- Opening Delimiter -

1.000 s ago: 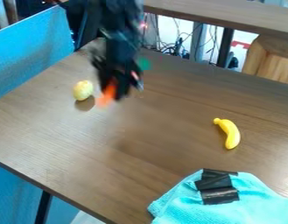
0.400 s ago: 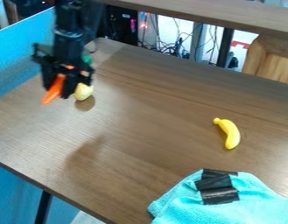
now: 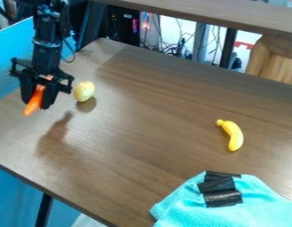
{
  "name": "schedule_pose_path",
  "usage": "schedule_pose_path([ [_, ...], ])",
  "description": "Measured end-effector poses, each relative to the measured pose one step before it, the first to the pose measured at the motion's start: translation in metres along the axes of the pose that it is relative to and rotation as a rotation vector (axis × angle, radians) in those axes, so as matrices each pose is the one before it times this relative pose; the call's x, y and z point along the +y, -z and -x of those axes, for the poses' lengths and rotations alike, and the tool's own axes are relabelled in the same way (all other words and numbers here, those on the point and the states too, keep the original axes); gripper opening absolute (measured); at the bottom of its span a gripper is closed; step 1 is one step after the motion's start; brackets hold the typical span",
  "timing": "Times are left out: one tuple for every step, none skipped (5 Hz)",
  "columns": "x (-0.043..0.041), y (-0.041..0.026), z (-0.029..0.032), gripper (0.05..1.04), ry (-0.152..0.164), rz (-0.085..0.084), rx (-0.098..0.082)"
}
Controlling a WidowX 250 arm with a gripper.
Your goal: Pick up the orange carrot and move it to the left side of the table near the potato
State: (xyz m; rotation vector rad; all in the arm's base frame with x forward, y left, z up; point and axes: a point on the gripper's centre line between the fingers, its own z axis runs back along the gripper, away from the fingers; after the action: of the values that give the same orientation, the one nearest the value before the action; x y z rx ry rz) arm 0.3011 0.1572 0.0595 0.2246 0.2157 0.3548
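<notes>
Your gripper [image 3: 36, 104] has its jaws closed down on the orange carrot [image 3: 33, 101], parted only by the carrot's thickness. The carrot hangs tilted between them, narrow end pointing down and toward the left of the view. It's at the left side of the table [image 3: 136, 155], near the blue panel [image 3: 14, 48]. The shadow [image 3: 54, 134] sits apart from the tip, so I'd call it lifted; can't tell you the exact clearance.

Progress, my read: grasp done, lift done. Set-down and release not done; you have the carrot in the jaws, nothing under it but tabletop.

Outward from there: pale yellow roundish piece [image 3: 84, 91] on the table just beside the gripper, on the view's right, not gripped. Banana [image 3: 233, 136] lies well apart, on the right half. Turquoise cloth [image 3: 254, 208] with black tape [image 3: 222, 189] on it is at the near right edge. Cables [image 3: 176, 48] are behind the table.
</notes>
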Motion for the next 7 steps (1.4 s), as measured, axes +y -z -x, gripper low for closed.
schedule_pose_path([
  [0.01083, 0.01461, -0.0053, 0.485, -0.0373, 0.0058, 0.0591],
  [0.00656, 0.01064, -0.00366, 0.485, -0.0209, 0.0038, 0.0383],
  [0.00106, 0.00222, -0.00383, 0.485, -0.0112, 0.0, 0.0104],
  [-0.00003, 0.00072, -0.00201, 0.485, -0.0041, -0.005, -0.0118],
  [-0.00357, 0.00655, -0.00345, 0.485, 0.0179, 0.0103, -0.0011],
  [-0.00168, 0.00329, -0.00228, 0.484, 0.0244, 0.0472, -0.0505],
  [0.0005, 0.00017, -0.00117, 0.484, -0.0052, 0.03, -0.0271],
])
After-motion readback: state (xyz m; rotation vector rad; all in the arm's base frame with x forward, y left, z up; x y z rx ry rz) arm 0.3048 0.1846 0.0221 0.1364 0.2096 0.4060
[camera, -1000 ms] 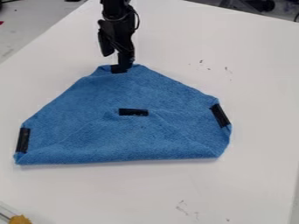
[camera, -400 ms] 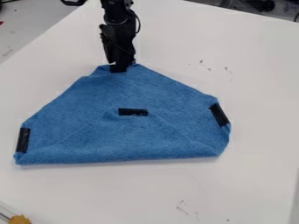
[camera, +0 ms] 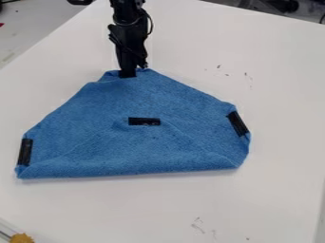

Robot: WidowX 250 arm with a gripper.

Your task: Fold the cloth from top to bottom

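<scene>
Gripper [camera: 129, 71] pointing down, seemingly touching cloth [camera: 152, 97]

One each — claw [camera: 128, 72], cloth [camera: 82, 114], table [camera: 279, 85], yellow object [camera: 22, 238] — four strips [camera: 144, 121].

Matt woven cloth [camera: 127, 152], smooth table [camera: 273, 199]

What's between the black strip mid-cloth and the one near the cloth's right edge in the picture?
In the camera view, only creased blue cloth lies between the middle strip and right strip.
</scene>
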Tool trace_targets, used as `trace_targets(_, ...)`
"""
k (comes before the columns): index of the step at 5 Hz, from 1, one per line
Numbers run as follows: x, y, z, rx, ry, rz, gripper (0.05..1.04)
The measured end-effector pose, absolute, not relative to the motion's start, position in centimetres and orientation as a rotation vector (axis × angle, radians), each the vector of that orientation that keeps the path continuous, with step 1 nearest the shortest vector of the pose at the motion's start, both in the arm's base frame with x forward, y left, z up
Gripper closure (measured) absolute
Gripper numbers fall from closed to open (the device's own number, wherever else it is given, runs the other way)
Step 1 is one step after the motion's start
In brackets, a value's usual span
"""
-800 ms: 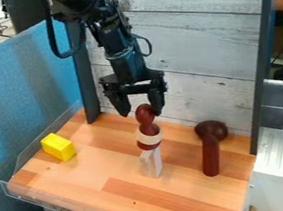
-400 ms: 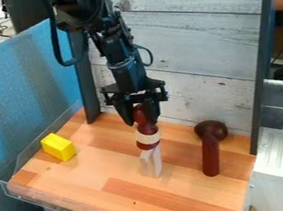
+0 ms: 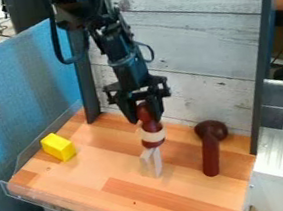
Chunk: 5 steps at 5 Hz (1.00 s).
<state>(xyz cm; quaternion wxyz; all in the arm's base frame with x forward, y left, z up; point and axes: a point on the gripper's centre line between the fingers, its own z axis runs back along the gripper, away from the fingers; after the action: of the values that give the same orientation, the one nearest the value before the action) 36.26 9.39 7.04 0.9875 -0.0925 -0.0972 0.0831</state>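
I've got the gripper (image 3: 147,119) drawn narrow around the upper part of the red pin (image 3: 152,126), apparently holding it, so I judge this to be the grasp step. The pin is at mid-counter (image 3: 107,171), above the pale stand (image 3: 152,162), left of the brown mallet (image 3: 209,152). Its long axis runs nearly upright, rounded head up. The next move calls for an even grip, keeping that axis steady.
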Motion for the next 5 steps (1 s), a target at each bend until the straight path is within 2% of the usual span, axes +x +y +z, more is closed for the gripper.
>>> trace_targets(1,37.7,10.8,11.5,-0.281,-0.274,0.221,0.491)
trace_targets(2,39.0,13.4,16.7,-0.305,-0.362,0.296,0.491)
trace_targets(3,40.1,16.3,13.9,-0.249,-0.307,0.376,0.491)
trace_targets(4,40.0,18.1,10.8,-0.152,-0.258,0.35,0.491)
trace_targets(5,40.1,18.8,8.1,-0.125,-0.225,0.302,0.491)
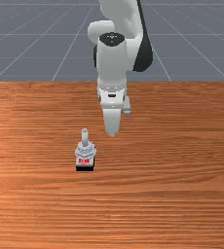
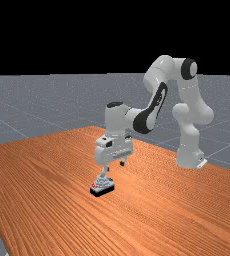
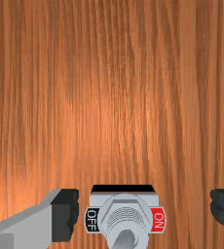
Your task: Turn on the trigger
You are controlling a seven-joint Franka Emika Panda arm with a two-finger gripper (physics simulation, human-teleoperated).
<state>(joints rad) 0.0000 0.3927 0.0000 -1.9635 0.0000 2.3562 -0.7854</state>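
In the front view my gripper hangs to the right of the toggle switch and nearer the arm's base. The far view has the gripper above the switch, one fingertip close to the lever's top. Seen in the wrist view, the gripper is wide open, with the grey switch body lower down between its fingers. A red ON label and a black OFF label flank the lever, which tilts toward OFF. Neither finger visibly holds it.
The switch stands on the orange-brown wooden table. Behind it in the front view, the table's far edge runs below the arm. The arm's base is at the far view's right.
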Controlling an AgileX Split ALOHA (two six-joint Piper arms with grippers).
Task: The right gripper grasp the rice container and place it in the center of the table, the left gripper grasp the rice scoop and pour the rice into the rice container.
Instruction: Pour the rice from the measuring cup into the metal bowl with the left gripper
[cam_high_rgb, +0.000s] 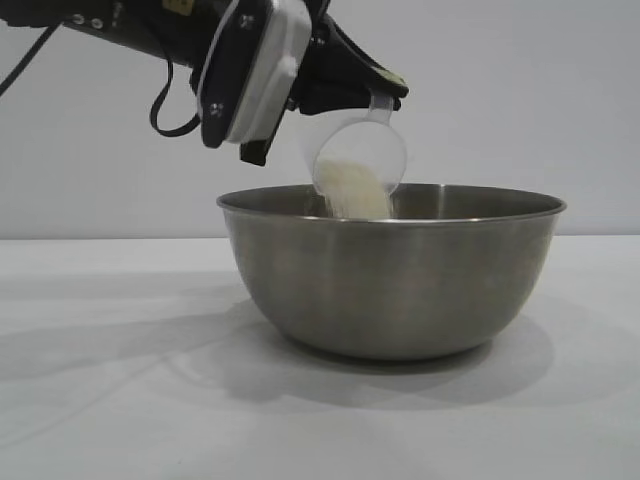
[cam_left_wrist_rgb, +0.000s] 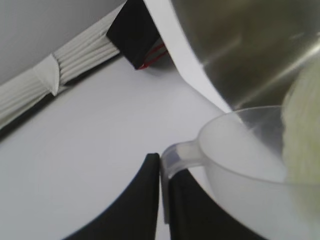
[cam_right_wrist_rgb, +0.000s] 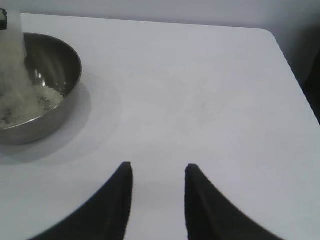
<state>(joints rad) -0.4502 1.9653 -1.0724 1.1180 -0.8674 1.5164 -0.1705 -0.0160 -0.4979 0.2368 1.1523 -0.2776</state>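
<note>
The steel rice container (cam_high_rgb: 392, 275) stands on the white table (cam_high_rgb: 110, 400) in the middle of the exterior view. My left gripper (cam_high_rgb: 385, 85) is shut on the loop handle of the translucent rice scoop (cam_high_rgb: 360, 160) and holds it tipped over the container's rim. Rice (cam_high_rgb: 355, 190) slides out of the scoop into the container. In the left wrist view the handle (cam_left_wrist_rgb: 172, 155) is pinched between the fingers, beside the scoop (cam_left_wrist_rgb: 250, 165) and the container wall (cam_left_wrist_rgb: 240, 45). In the right wrist view the container (cam_right_wrist_rgb: 60, 100) holds rice (cam_right_wrist_rgb: 20, 105), and my right gripper (cam_right_wrist_rgb: 156, 170) is open and empty, well apart from it.
The table's far edge and rounded corner (cam_right_wrist_rgb: 267, 32) show in the right wrist view. In the left wrist view a black block with red wires (cam_left_wrist_rgb: 135, 35) and a white ribbed hose (cam_left_wrist_rgb: 60, 70) lie beyond the table's edge.
</note>
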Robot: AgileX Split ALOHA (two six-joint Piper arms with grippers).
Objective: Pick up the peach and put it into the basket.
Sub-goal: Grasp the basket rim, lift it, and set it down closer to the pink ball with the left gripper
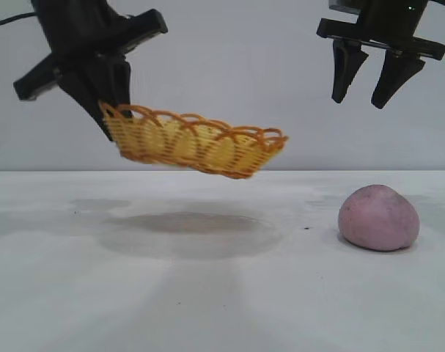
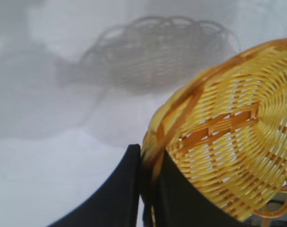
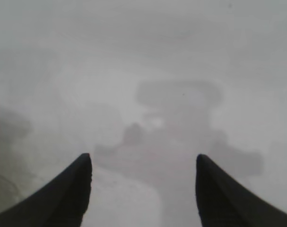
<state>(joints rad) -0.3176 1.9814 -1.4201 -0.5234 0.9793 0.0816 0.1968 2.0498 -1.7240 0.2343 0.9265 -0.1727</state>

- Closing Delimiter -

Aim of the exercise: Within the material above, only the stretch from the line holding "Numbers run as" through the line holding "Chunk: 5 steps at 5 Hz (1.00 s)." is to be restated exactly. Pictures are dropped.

Your response:
Numbers run as follows: x, y, z, rx, ry, rz, gripper (0.05..1.04)
The measured end-effector pose, absolute, not relative to the motion's start, position in centimetres and orientation as a rotation vector (axis × angle, radians), each the vector of that orientation that keeps the path continuous, with step 1 nearest the shortest vector of the pose at the motion's start, both in the arm's base frame with x forward, y left, z up
Gripper closure (measured) absolute
Gripper numbers fall from closed to open (the device's own number, wherever else it is given, runs the other way)
Step 1 is one step after the motion's start
In brackets, a value's usual span
"""
-800 ms: 
-400 ms: 
+0 ms: 
Chunk: 5 steps at 5 Hz (1.00 s).

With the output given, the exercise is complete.